Jenny McCarthy’s anti-vaccine stance has been misconstrued, she says

Jenny McCarthy Anti-Vaccine Pro-Vaccine OpEd

In popular culture, Jenny McCarthy has become the face of the anti-vaccine movement. Heck, Kristin Cavallari only revealed last month that she won’t vaccinate her children when the interviewer mentioned “the Jenny McCarthys of the world.”

But now, after years of saying things like, “Our own government clearly acknowledges vaccines cause brain damage in certain vulnerable kids,” Jenny seemed to backtrack in opinion piece for the Chicago Sun-Times last weekend.

“I believe in the importance of a vaccine program and I believe parents have the right to choose one poke per visit. I’ve never told anyone to not vaccinate,” said The View co-host. “Should a child with the flu receive six vaccines in one doctor visit? Should a child with a compromised immune system be treated the same way as a robust, healthy child? Shouldn’t a child with a family history of vaccine reactions have a different plan? Or at least the right to ask questions?”

Jenny McCarthy son Evan 2008
Jenny McCarthy and son Evan in 2008. She’s said Evan’s autism diagnosis inspired her to become more critical of vaccines.

Jenny also accused the media of twisting her words and pointed to interviews where she previously spoke about the “gray area” of vaccines.

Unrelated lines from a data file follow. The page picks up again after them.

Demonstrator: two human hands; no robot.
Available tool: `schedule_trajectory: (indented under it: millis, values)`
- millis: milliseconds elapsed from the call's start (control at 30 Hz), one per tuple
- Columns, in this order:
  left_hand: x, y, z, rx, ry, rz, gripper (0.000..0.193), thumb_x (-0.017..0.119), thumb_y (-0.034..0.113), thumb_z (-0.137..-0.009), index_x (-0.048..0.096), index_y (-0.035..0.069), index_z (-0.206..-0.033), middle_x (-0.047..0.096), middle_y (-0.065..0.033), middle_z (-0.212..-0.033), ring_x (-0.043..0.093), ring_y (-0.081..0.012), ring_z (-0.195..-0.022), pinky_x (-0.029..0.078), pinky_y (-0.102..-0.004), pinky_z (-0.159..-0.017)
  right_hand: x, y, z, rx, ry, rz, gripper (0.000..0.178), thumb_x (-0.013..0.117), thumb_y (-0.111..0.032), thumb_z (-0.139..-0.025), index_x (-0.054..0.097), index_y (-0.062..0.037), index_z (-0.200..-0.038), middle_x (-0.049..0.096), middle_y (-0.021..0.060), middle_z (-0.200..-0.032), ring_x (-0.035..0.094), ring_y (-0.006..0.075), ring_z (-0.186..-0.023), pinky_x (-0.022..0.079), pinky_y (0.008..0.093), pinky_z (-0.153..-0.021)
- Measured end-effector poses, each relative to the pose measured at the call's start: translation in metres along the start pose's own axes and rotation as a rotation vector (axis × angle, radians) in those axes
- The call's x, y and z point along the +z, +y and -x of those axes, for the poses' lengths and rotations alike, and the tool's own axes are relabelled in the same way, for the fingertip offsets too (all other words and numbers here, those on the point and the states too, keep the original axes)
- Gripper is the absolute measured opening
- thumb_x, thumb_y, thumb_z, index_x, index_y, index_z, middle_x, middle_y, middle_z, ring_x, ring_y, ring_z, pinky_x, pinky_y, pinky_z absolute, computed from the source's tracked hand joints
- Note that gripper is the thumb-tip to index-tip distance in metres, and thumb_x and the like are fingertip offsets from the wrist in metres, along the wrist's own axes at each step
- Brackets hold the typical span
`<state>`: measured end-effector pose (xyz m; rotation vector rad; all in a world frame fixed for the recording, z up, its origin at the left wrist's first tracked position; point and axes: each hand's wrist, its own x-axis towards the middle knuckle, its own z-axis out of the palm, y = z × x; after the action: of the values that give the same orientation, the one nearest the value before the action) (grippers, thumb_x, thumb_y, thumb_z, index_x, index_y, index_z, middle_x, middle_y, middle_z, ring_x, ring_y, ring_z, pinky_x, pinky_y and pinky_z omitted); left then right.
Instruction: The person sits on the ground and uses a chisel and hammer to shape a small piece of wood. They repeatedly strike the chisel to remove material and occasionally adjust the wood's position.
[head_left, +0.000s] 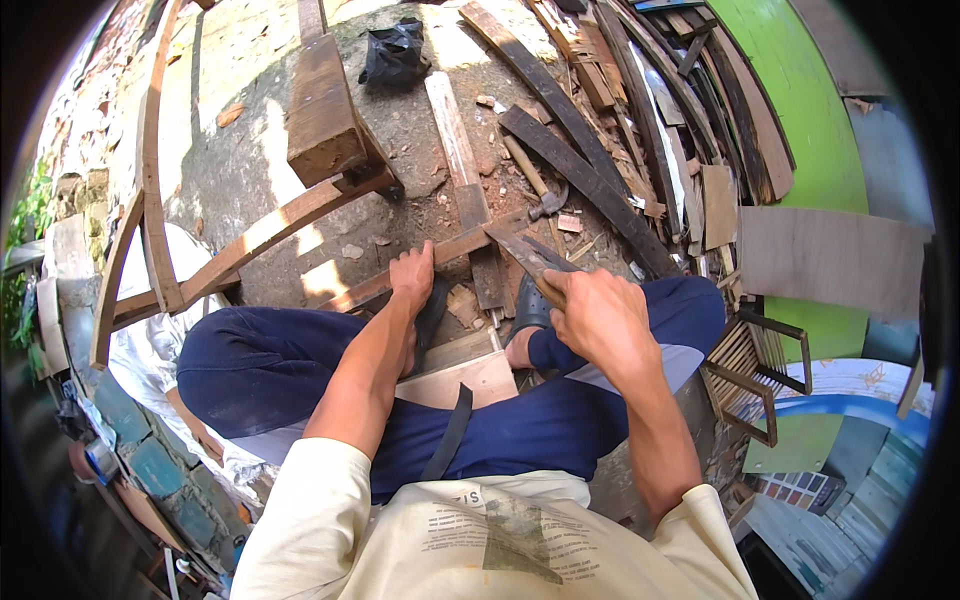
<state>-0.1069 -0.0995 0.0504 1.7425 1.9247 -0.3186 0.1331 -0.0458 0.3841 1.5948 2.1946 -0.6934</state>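
My left hand [411,276] is closed on a narrow wooden strip [462,244], pressing it down between my feet. The strip lies crosswise over a longer board [456,150] on the ground. In my right hand [606,318], the fingers are wrapped round the handle of a handsaw [527,258]. Its blade slants away to the upper left, and the tip reaches the right part of the strip. Whether the teeth touch the wood, I cannot tell. Just beyond the saw, a claw hammer [533,178] with a wooden handle lies on the ground.
A thick wooden beam [322,130] rests on a frame of wooden strips at the left. Dark planks [590,185] and stacked timber lie at the right. A black plastic bag [394,52] sits at the far side. A small slatted wooden rack [755,375] stands beside my right knee.
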Motion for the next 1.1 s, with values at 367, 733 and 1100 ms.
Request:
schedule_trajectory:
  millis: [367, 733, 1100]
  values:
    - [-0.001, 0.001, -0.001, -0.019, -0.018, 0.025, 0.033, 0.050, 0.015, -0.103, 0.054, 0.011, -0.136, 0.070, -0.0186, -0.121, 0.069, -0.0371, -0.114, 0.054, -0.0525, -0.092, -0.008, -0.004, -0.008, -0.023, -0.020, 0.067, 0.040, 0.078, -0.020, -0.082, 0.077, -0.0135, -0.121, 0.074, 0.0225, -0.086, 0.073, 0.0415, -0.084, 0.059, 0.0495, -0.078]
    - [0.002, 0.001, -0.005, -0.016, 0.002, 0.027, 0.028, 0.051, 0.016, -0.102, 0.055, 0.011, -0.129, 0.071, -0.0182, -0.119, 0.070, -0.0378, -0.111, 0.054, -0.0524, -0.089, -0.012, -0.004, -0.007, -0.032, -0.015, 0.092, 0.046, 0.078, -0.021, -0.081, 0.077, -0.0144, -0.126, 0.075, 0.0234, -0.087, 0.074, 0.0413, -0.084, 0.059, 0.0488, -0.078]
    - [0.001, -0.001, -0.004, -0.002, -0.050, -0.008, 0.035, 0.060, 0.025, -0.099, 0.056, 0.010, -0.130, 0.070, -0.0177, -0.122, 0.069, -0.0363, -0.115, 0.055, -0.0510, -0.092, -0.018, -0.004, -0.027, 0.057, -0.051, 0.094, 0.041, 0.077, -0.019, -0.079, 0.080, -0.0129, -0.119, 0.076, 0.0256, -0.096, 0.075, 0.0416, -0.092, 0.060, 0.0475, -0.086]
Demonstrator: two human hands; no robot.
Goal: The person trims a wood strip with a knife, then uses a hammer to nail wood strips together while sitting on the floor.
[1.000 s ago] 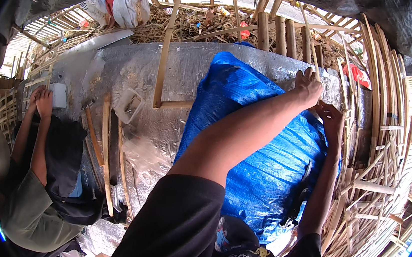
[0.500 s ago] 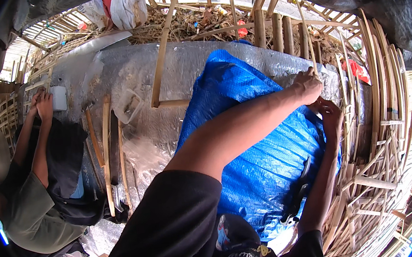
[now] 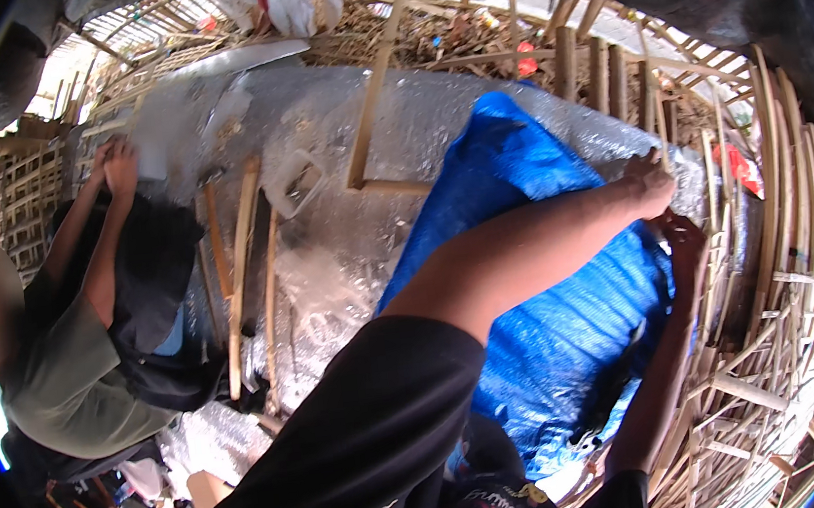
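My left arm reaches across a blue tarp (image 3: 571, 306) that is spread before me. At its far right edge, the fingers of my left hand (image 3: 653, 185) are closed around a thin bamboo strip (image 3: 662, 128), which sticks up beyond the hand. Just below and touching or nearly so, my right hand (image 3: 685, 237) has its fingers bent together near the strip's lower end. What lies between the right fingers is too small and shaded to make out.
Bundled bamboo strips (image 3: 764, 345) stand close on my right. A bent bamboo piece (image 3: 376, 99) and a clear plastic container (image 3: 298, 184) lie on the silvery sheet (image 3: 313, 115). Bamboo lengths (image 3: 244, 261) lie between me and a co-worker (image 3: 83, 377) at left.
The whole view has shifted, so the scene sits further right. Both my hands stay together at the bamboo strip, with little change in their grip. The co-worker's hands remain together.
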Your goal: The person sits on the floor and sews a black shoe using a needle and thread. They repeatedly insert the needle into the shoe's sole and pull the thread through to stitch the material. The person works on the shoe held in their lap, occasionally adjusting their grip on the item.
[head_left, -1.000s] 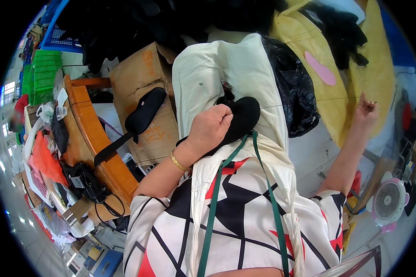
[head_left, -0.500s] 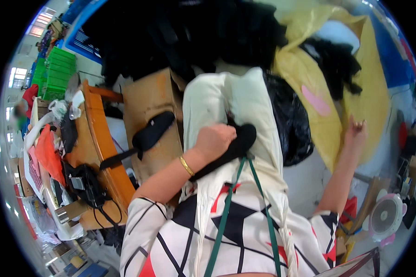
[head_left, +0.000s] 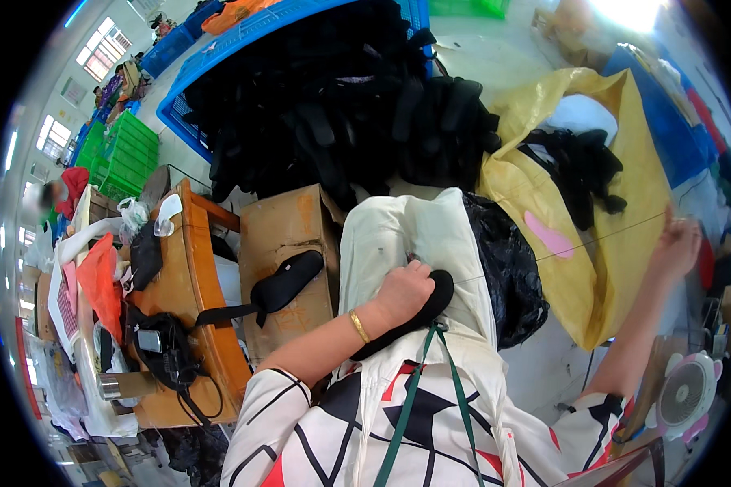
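Black sole-shaped piece (head_left: 441, 294) stays gripped in my left fingers (head_left: 418, 278); right fingers (head_left: 676, 230), pinching a thread (head_left: 624, 230), now sit farther from it than just before.

Footwear piece (head_left: 443, 294), black, rounded end exposed, middle covered; lies slantwise across the lap (head_left: 475, 304). Thread (head_left: 609, 234), dark, thin; runs straight and taut from it, toward upper right.

Left hand (head_left: 408, 290) grasps a black sole-shaped piece (head_left: 439, 300) on the person's lap; raised right hand (head_left: 679, 242) holds a taut dark thread (head_left: 617, 231) leading toward it. Ahead, a blue crate (head_left: 417, 18) contains heaped black pieces (head_left: 317, 122).
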Tool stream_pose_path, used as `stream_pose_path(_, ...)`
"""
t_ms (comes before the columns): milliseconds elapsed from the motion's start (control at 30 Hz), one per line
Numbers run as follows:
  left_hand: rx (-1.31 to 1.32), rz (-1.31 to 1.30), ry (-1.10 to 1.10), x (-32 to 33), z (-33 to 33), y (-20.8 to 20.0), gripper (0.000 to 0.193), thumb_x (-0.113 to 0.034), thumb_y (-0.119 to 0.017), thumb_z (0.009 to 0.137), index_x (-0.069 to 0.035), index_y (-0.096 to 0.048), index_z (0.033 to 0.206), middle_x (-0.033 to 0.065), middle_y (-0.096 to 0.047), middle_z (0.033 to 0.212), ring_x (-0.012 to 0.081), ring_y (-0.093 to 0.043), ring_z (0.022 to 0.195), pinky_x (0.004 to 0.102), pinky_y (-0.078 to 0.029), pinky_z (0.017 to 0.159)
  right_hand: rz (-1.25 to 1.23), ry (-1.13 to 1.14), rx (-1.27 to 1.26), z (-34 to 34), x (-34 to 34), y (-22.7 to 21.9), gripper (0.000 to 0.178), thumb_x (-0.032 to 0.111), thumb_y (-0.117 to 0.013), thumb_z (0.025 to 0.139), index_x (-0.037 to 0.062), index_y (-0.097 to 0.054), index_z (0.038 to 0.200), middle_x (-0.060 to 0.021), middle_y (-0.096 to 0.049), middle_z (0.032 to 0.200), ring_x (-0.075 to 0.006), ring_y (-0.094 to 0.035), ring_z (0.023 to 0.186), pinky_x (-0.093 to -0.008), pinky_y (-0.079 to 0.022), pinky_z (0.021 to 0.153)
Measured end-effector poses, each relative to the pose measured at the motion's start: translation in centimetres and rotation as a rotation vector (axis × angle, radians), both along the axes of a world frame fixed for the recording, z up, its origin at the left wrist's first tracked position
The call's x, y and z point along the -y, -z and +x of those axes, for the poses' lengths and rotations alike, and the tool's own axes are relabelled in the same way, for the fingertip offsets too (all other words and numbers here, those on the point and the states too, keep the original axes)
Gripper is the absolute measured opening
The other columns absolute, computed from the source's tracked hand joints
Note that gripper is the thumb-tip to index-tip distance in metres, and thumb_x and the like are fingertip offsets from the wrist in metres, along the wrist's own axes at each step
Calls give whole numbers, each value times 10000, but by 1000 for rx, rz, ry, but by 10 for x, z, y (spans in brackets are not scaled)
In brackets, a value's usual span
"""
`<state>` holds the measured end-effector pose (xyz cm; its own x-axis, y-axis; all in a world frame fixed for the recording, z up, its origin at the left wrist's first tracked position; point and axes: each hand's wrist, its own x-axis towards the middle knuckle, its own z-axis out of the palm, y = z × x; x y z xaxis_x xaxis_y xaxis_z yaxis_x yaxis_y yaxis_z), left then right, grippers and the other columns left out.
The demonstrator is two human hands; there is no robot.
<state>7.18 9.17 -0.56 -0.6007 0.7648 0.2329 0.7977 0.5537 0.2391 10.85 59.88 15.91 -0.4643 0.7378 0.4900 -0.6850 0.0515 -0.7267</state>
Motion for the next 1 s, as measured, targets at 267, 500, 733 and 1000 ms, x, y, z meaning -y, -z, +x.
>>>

“People have the misconception that we want to eliminate vaccines. Please understand that we are not an anti-vaccine group. We are demanding safe vaccines. We want to reduce the schedule and reduce the toxins,” Jenny quoted from a 2009 interview with Time Magazine science editor Jeffrey Kluger.

However, as Jeffrey Kluger himself noted in a response this weekend, Jenny left out an important line from her own quote. In 2009, she actually ended the statement by adding, “If you ask a parent of an autistic child if they want the measles or the autism, we will stand in line for the f*cking measles.”

Jeffrey Kluger also referenced Jenny’s unabashed comment that “it’s going to take some diseases coming back to realize that we need to change and develop vaccines that are safe.”

She took that sentiment a step father in a 2010 Huffington Post editorial, saying, “Yes, a wave of 12 children with measles in San Diego is a troubling thing. But, there are more than 20,000 children in San Diego with autism! 20,000 vs. 12?”

In her weekend post, Jenny certainly seemed to back off those opinions a bit — but still stood by her beliefs that “one size does not fit all” when it comes to vaccines.